Telefunken, the inventors of PAL, were hugely successful in Europe. Their '70s designs were ubiquitous in the Old Continent and the PALcolor 614, the 618 and the 6600's black framed screens and smooth curves are still classics.
You can clearly find their design mojo in the new iMac as well as in other modern design pieces, like Telefunken's own flat TV panel or Loewe's Xelos, which many people could mistake as the new iMac from a distance. The flat Telefunken and Loewe, however, don't capture the classicism of the the old 614 curves, nor its retro charm. They look soulless and cold, like the technological terror of the Death Star and many other consumer electronics today.

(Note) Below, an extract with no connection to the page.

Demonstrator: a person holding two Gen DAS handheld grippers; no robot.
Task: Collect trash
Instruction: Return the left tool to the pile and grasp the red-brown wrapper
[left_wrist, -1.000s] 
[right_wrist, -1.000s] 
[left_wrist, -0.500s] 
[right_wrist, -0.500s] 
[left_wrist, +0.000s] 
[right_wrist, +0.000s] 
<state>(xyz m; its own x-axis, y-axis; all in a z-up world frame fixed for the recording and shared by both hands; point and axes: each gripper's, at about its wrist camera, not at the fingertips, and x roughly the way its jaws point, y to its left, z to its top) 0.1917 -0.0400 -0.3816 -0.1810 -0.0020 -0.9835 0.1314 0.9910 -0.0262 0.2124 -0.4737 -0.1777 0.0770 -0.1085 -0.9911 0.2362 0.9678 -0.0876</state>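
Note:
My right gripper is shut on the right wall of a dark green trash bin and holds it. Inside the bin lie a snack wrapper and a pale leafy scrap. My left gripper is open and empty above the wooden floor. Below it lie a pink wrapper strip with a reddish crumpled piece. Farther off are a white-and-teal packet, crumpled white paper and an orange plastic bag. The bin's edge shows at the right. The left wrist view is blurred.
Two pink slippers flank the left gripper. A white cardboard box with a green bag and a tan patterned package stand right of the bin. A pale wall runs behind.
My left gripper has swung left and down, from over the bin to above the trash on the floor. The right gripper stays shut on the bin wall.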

The iMac captures this spirit, however, without getting obviously retro or tacky. All the contrary, it looks futuristic and timeless at the same time, like a refreshed prop from Kubricks' 2001 with a Star Trek: The Next Generation shine.
It connects directly with the 614 or other now-classic designs, like the Audi TT. This car shares the same theme, even more obvious when you see it in silver (and perhaps there is a connection to Steve Jobs' now-mythical fascination with German cars.)
Like the geniuses they are, Jonathan Ive and his team "steal." Subconsciously of course, like any other great artist, Ive synthesizes the best of the old to create a new object. Apple has done it —again—successfully with the new iMac, creating an instant classic. Maybe because, like their other designs, its lines resound inside most people as familiar and "just right."